- PROBLEM TO WORK ON -
Each entry in the listing below should be restated word for word.

************

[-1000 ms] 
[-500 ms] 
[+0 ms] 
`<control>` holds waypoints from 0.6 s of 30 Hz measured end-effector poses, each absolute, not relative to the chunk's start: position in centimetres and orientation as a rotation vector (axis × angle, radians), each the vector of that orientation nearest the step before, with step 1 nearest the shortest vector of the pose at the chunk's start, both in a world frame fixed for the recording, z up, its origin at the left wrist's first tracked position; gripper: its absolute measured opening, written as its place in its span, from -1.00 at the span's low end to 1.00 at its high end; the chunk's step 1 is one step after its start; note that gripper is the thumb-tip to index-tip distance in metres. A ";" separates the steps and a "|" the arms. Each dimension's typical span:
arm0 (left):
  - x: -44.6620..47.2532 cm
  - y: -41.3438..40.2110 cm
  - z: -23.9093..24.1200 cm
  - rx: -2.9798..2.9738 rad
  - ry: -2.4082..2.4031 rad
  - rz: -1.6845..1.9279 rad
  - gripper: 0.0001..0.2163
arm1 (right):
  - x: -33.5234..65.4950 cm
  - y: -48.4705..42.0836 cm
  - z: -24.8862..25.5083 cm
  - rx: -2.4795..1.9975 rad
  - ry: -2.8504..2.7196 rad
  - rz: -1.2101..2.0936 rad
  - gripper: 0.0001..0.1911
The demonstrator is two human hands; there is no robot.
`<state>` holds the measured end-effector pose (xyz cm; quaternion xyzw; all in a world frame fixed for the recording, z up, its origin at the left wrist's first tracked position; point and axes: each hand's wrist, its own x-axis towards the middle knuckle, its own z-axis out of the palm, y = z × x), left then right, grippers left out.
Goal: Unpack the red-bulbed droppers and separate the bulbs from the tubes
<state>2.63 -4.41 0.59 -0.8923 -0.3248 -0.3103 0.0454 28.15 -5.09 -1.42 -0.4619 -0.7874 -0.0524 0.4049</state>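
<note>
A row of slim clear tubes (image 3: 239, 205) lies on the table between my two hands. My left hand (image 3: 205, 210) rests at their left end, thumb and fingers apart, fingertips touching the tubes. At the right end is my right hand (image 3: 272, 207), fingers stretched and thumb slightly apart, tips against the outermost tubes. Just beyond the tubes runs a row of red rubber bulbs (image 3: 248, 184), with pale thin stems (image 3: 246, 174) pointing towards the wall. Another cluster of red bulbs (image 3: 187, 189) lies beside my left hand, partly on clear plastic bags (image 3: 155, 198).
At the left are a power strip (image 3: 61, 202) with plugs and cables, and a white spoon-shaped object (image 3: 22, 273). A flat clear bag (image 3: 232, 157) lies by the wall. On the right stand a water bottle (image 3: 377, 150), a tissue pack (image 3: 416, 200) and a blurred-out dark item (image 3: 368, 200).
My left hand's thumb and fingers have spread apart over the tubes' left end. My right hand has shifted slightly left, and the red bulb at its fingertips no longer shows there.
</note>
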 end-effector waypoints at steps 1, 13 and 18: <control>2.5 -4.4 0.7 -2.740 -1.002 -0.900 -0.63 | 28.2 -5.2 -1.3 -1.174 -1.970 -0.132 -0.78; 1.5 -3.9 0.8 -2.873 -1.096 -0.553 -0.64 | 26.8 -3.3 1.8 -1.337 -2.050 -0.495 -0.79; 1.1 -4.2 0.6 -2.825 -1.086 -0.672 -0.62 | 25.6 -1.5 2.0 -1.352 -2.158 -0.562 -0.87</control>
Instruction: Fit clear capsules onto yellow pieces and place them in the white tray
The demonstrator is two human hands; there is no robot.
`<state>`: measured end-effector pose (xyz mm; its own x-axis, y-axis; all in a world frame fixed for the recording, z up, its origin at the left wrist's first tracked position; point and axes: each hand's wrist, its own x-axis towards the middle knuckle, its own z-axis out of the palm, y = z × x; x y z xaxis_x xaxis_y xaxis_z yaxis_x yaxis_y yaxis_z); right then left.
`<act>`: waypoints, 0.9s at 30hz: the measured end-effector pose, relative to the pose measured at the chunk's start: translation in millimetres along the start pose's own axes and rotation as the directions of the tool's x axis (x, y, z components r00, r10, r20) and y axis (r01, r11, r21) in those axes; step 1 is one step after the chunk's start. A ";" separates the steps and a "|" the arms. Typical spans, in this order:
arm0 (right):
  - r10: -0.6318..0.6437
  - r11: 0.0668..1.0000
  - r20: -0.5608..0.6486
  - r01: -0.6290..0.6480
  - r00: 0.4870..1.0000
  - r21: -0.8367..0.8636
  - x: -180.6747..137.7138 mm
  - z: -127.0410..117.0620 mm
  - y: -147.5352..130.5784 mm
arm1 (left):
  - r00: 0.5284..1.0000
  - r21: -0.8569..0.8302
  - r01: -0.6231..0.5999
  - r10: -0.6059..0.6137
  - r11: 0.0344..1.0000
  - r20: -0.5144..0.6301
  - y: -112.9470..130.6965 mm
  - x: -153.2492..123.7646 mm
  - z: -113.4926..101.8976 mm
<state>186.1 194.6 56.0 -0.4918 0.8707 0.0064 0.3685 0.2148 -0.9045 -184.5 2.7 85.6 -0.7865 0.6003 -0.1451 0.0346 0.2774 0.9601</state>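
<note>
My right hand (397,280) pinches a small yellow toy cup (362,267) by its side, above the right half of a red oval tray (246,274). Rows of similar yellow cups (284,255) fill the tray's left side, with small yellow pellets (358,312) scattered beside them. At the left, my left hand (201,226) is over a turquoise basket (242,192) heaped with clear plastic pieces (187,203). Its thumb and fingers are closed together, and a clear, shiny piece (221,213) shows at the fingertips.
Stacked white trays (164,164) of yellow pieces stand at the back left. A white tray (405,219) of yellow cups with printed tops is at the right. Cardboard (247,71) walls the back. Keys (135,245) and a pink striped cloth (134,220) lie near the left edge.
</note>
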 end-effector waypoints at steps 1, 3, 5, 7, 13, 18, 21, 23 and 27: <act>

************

- SOLUTION -
[-1000 ms] 
[-500 ms] 
[+0 ms] 
`<control>` holds waypoints from 0.6 s of 30 Hz measured end-effector poses, each absolute, not relative to the chunk's start: position in centimetres and orientation as a rotation vector (axis × angle, radians), each the vector of that orientation nearest the step before, with step 1 nearest the shortest vector of the pose at the chunk's start, both in a world frame fixed for the recording, z up, its origin at the left wrist's first tracked position; gripper: its absolute measured opening, written as its place in its span, from -1.00 at the span's low end to 1.00 at its high end; the chunk's step 1 is one step after its start; note that gripper is the thumb-tip to index-tip distance in metres. A ";" separates the steps and a "|" the arms. Each dimension's typical span:
arm0 (left):
  - x: -44.6620..47.2532 cm
  - y: -41.3438..40.2110 cm
  - z: -23.9093..24.1200 cm
  - rx: -2.9798..2.9738 rad
  - ry: -2.4082..2.4031 rad
  - rz: -1.6845..1.9279 rad
  - gripper: 0.0001..0.2163
arm1 (right):
  - x: -33.5234..65.4950 cm
  - y: -48.4705..42.0836 cm
  - z: -24.8862..25.5083 cm
  - rx: -2.4795..1.9975 rad
  - ry: -2.8504..2.7196 rad
  - rz: -1.2101..2.0936 rad
  - gripper: 0.0001..0.1911
The demonstrator is two human hands; there is no robot.
`<state>` holds the measured end-effector pose (xyz cm; quaternion xyzw; all in a world frame fixed for the recording, z up, its origin at the left wrist's first tracked position; point and axes: each hand's wrist, its own x-axis towards the middle knuckle, its own z-axis out of the palm, y = z × x), left then right, grippers left out.
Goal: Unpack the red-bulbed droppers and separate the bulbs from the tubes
<state>2.63 -4.41 0.59 -0.8923 -0.3248 -0.3103 0.0454 28.15 -5.09 -1.42 -0.4619 -0.7874 -0.0524 0.4049</state>
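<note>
A row of slim clear tubes (image 3: 239, 205) lies on the table between my two hands. My left hand (image 3: 205, 210) rests at their left end, thumb and fingers apart, fingertips touching the tubes. At the right end is my right hand (image 3: 272, 207), fingers stretched and thumb slightly apart, tips against the outermost tubes. Just beyond the tubes runs a row of red rubber bulbs (image 3: 248, 184), with pale thin stems (image 3: 246, 174) pointing towards the wall. Another cluster of red bulbs (image 3: 187, 189) lies beside my left hand, partly on clear plastic bags (image 3: 155, 198).
At the left are a power strip (image 3: 61, 202) with plugs and cables, and a white spoon-shaped object (image 3: 22, 273). A flat clear bag (image 3: 232, 157) lies by the wall. On the right stand a water bottle (image 3: 377, 150), a tissue pack (image 3: 416, 200) and a blurred-out dark item (image 3: 368, 200).
My left hand's thumb and fingers have spread apart over the tubes' left end. My right hand has shifted slightly left, and the red bulb at its fingertips no longer shows there.
</note>
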 end-effector waypoints at steps 1, 13 and 18: <control>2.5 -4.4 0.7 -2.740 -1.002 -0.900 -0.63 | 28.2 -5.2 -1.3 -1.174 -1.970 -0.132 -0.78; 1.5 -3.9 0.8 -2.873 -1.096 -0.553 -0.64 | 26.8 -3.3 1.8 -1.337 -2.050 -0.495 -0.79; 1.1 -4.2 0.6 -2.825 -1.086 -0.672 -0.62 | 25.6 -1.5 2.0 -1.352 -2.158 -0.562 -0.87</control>
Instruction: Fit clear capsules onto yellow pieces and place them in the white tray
The demonstrator is two human hands; there is no robot.
`<state>`: measured end-effector pose (xyz mm; its own x-axis, y-axis; all in a world frame fixed for the recording, z up, its origin at the left wrist's first tracked position; point and axes: each hand's wrist, its own x-axis towards the middle knuckle, its own z-axis out of the palm, y = z × x; x y z xaxis_x xaxis_y xaxis_z yaxis_x yaxis_y yaxis_z); right then left.
`<act>`: waypoints, 0.9s at 30hz: the measured end-effector pose, relative to the pose measured at the chunk's start: translation in millimetres along the start pose's own axes and rotation as the directions of the tool's x axis (x, y, z components r00, r10, r20) and y axis (r01, r11, r21) in those axes; step 1 is one step after the chunk's start. A ";" separates the steps and a "|" the arms. Typical spans, in this order:
arm0 (right):
  - r10: -0.6318..0.6437
  - r11: 0.0668..1.0000
  - r20: -0.5608..0.6486
  - r01: -0.6290..0.6480
  - r00: 0.4870..1.0000
  - r21: -0.8367..0.8636
  - x: -180.6747..137.7138 mm
  - z: -127.0410..117.0620 mm
  - y: -147.5352..130.5784 mm
arm1 (left):
  - r00: 0.5284..1.0000
  - r21: -0.8569..0.8302
  - r01: -0.6231..0.5999
  - r10: -0.6059..0.6137
  - r11: 0.0344..1.0000
  - r20: -0.5144..0.6301
  - y: -112.9470..130.6965 mm
  - x: -153.2492..123.7646 mm
  - z: -113.4926..101.8976 mm
<state>186.1 194.6 56.0 -0.4918 0.8707 0.0064 0.3685 0.2148 -0.9045 -184.5 2.7 85.6 -0.7865 0.6003 -0.1451 0.0346 0.2774 0.9601</state>
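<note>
My right hand (397,280) pinches a small yellow toy cup (362,267) by its side, above the right half of a red oval tray (246,274). Rows of similar yellow cups (284,255) fill the tray's left side, with small yellow pellets (358,312) scattered beside them. At the left, my left hand (201,226) is over a turquoise basket (242,192) heaped with clear plastic pieces (187,203). Its thumb and fingers are closed together, and a clear, shiny piece (221,213) shows at the fingertips.
Stacked white trays (164,164) of yellow pieces stand at the back left. A white tray (405,219) of yellow cups with printed tops is at the right. Cardboard (247,71) walls the back. Keys (135,245) and a pink striped cloth (134,220) lie near the left edge.
</note>
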 end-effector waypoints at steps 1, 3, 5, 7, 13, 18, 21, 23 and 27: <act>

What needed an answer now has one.